In “Othello,” the titular character is a Black general who has recently married Desdemona. He appoints Cassio and not Iago as his chief lieutenant, which doesn’t sit well with Iago, to put it lightly. The play’s villain plots Othello’s downfall by manipulating him into believing his new bride and new captain are having a sizzling affair, thus stoking the fire of raging jealousy in the general.
“The things we share would be he is passionate, romantic, a lover,” Addison said about his character. “He will not ask someone to do something he himself will not do. He’s not a hypocrite, but also to quote him he is someone who loved not wisely, but too well.”
For Burke, approaching the play meant trying to answer the question of why we are still so invested in this ancient work after all this time. What makes it still relative, present and unresolved?
For him, it largely came down to two reasons.
“What is this play saying to us about masculinity and the relationship between the fragility of men and men’s hearts,” Burke said, “with the violence they perpetrate against the rest of us and how we’re all often victims of disgruntled maleness.”
And the second is race and racism and how they factor into the story.
“I’ve always had a complicated relationship with the play because my contemporary brain wants the play to deal with its racism and call it out and call it into question,” he said, “but the play doesn’t do that.”
Setting it during the Civil War helped him untangle the story in a different way, though Shakespeare’s words haven’t been changed.
“It’s exploring the story within the context of the Confederate Army, a world built upon racism and fueled by racism,” Burke said. “It’s not a play about racism as much as racism as a feature.”

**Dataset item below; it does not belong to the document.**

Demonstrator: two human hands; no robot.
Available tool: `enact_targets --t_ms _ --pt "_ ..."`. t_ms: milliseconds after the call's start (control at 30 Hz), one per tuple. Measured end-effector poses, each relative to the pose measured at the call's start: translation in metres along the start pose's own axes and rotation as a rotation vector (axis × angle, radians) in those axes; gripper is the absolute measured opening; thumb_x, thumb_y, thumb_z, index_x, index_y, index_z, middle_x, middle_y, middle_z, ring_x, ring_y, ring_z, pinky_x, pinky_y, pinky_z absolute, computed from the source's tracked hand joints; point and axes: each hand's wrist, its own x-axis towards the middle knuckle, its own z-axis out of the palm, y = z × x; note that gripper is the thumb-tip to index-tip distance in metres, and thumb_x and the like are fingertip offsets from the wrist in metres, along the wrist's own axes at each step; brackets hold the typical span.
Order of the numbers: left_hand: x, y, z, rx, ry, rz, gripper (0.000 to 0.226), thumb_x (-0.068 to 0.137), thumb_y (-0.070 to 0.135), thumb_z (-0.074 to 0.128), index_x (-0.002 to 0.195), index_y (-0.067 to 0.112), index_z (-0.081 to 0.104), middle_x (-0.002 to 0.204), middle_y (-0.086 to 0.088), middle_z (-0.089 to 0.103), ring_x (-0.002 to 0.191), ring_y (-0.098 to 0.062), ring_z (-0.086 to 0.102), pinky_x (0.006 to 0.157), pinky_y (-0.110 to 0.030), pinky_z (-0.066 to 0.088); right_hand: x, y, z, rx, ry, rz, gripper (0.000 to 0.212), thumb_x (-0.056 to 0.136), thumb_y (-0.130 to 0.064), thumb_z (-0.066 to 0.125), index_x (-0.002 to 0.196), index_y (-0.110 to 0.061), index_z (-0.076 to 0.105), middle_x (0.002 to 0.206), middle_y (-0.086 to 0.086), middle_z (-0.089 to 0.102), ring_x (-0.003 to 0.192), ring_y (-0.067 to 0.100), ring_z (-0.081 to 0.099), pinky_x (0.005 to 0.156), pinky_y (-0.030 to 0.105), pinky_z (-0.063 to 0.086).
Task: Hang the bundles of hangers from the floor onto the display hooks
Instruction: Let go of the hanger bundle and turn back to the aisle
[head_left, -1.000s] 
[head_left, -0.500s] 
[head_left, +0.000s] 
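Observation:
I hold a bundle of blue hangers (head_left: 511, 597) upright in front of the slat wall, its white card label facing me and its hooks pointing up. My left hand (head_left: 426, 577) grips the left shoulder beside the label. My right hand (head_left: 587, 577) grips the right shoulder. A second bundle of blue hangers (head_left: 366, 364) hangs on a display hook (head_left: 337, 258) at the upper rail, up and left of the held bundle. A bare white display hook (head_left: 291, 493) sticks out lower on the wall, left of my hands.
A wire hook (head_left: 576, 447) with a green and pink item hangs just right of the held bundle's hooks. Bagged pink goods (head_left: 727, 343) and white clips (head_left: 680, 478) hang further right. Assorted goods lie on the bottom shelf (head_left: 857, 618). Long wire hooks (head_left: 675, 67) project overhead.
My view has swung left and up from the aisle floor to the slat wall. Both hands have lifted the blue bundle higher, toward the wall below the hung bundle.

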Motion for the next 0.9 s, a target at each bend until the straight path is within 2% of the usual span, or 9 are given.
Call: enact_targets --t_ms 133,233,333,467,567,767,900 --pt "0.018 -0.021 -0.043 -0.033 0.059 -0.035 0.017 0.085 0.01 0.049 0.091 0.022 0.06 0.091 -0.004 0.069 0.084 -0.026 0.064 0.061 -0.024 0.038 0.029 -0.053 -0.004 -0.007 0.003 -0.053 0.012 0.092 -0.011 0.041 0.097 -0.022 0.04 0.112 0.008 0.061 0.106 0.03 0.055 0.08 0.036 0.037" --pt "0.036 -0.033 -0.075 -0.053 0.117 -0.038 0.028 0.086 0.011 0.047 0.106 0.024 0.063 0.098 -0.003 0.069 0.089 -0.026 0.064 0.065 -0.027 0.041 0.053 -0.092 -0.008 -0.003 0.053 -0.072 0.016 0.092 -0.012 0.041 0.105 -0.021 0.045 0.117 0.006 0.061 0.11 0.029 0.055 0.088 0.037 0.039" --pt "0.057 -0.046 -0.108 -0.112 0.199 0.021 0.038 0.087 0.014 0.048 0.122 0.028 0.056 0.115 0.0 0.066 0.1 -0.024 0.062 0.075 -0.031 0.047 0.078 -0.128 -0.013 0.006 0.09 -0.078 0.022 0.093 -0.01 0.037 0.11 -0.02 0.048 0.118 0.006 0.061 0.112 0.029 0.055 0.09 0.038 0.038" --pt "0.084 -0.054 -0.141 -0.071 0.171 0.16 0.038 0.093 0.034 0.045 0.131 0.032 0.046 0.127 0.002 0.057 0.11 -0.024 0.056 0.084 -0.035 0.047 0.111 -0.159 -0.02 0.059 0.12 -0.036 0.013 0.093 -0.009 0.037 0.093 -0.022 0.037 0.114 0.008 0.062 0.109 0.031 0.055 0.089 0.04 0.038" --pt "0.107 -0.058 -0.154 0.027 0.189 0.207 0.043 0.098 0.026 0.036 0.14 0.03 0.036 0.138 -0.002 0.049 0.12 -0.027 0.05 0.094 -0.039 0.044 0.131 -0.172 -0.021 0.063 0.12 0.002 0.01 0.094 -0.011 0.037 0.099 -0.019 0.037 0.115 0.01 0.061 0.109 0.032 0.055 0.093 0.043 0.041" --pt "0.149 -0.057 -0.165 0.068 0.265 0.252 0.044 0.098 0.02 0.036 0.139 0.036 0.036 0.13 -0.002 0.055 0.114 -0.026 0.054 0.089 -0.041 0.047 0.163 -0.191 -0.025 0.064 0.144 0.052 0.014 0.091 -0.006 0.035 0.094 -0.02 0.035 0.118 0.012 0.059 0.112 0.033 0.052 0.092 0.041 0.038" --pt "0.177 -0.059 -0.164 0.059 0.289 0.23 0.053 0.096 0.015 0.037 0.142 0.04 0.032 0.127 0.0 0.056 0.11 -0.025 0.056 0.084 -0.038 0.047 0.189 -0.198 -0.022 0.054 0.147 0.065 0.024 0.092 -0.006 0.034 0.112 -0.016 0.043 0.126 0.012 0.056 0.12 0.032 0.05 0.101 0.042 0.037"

And the non-flagging interest in the work also comes down to the emotions we all share in common, though hopefully we don’t get carried away by them in the same way of Iago and Othello.
“It’s a cautionary tale. This is a play that is largely about very human, very flawed people succumbing to those very human things that make being alive difficult,” Burke said. “Every one of us every day is in a fight with temptation, of giving into baseness, of refusing to move through the world with grace and possibility. This play is the prime example of what we stand to lose if we’re not careful with where we hold our hearts.”